Novel Checkpoint Pathway Organization Promotes Genome Stability in Stationary Phase Yeast Cells.

Department of Genetics, Cell Biology and Development, University of Minnesota, Minneapolis, MN 55455.
Molecular and Cellular Biology (Impact Factor: 4.78). 11/2012; 33(2). DOI: 10.1128/MCB.05831-11
Source: PubMed


Most DNA alterations occur during DNA replication in S phase of the cell cycle. However, the majority of eukaryotic cells exist in a non-dividing, quiescent state.
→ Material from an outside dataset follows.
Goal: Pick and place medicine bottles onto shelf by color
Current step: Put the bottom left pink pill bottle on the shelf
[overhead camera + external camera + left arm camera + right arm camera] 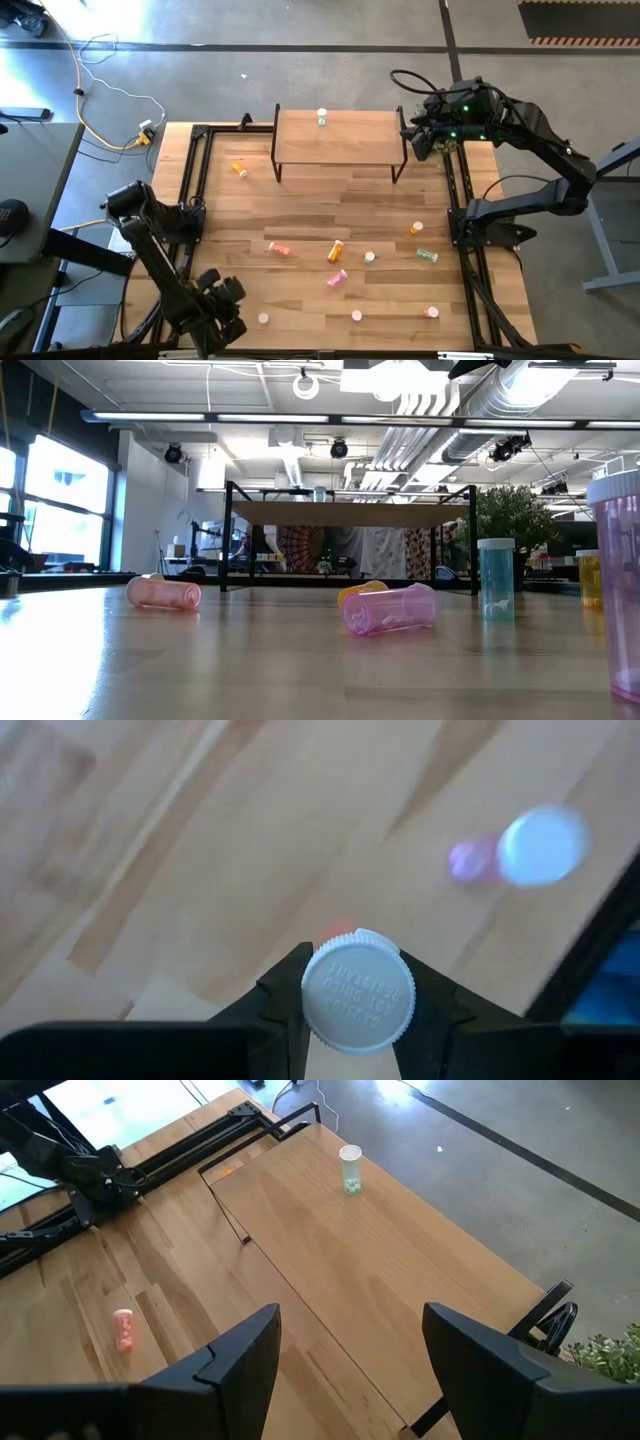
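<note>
The tabletop (400, 215) is carrying the shelf (340, 140) at its far edge, one green bottle (322, 118) standing on it. Right gripper (350, 1345) is hovering beside the shelf, fingers wide. Left gripper (355, 1010), near-left, is pinching a red bottle (357, 991); its embossed cap lettering is unreadable.

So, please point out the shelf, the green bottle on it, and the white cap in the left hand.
shelf (350, 140), high view, bare board top.
green bottle (350, 1170), right wrist view, its body.
white cap (357, 990), left wrist view, cap face.
</note>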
Little is known about the factors involved in preventing DNA instability within this stationary-phase cell population. Previously, we utilized a unique assay system to identify mutations that increased minisatellite alterations specifically in quiescent cells in Saccharomyces cerevisiae. Here, we conducted a modified version of the Synthetic Genetic Array analysis to determine if checkpoint signaling components play a role in stabilizing minisatellites in stationary phase yeast cells. Our results revealed that a subset of checkpoint components, specifically MRC1, CSM3, TOF1, DDC1, RAD17, MEC3, TEL1, MEC1 and RAD53, prevent stationary-phase minisatellite alterations within the quiescent cell subpopulation of stationary phase cells. Pathway analysis revealed at least three pathways, with MRC1, CSM3 and TOF1 acting in a pathway independent of MEC1 and RAD53. Overall, our data indicate that some well-characterized checkpoint components maintain minisatellite stability in stationary-phase cells, but are regulated differently in those cells compared to actively growing cells. For the MRC1-dependent pathway, the checkpoint itself may not be the important element, but rather loss of the checkpoint proteins' other functions that contribute to DNA instability.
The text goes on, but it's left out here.